### What this task involves
Exactly as they appear, set down all of the records.

[Data items]
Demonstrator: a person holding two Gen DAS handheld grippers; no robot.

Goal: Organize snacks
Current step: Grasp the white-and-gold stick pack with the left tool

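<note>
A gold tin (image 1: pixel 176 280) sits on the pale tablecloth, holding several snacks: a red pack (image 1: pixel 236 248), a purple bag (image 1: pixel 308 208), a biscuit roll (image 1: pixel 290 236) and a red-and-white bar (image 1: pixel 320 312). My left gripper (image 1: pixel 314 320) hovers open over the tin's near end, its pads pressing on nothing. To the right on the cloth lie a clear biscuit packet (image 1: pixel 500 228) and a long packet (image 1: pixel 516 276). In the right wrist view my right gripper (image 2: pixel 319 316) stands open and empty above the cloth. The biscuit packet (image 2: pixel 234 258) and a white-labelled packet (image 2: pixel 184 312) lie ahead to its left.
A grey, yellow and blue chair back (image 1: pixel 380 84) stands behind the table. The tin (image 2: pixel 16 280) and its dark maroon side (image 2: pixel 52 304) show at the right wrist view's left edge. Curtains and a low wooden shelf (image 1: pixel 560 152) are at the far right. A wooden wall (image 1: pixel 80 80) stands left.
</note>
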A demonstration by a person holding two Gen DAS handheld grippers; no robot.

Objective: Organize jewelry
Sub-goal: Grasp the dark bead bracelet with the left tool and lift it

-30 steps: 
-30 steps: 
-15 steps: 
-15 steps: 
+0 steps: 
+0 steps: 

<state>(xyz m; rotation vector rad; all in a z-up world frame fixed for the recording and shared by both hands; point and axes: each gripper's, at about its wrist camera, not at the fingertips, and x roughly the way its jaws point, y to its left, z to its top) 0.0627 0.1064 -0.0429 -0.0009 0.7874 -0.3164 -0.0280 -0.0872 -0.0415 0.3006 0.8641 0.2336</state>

### Written response
Demonstrator: a person holding two Gen DAS handheld grippers; no robot.

Goal: Organize snacks
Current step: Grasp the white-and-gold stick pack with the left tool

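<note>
A gold tin (image 1: pixel 176 280) sits on the pale tablecloth, holding several snacks: a red pack (image 1: pixel 236 248), a purple bag (image 1: pixel 308 208), a biscuit roll (image 1: pixel 290 236) and a red-and-white bar (image 1: pixel 320 312). My left gripper (image 1: pixel 314 320) hovers open over the tin's near end, its pads pressing on nothing. To the right on the cloth lie a clear biscuit packet (image 1: pixel 500 228) and a long packet (image 1: pixel 516 276). In the right wrist view my right gripper (image 2: pixel 319 316) stands open and empty above the cloth. The biscuit packet (image 2: pixel 234 258) and a white-labelled packet (image 2: pixel 184 312) lie ahead to its left.
A grey, yellow and blue chair back (image 1: pixel 380 84) stands behind the table. The tin (image 2: pixel 16 280) and its dark maroon side (image 2: pixel 52 304) show at the right wrist view's left edge. Curtains and a low wooden shelf (image 1: pixel 560 152) are at the far right. A wooden wall (image 1: pixel 80 80) stands left.
</note>
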A demonstration by a person holding two Gen DAS handheld grippers; no robot.

Objective: Organize jewelry
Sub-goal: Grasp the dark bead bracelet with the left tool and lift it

-30 steps: 
-30 steps: 
-15 steps: 
-15 steps: 
+0 steps: 
+0 steps: 

<state>(xyz m; rotation vector rad; all in a z-up world frame fixed for the recording and shared by both hands; point and axes: each gripper's, at about its wrist camera, not at the fingertips, and x roughly the way its jaws point, y to its left, z to its top) 0.0627 0.1064 -0.0429 -0.0009 0.7874 -0.3164 -0.0280 -0.0872 -0.0415 0.3006 0.8641 0.2336</state>

This output completes the exercise.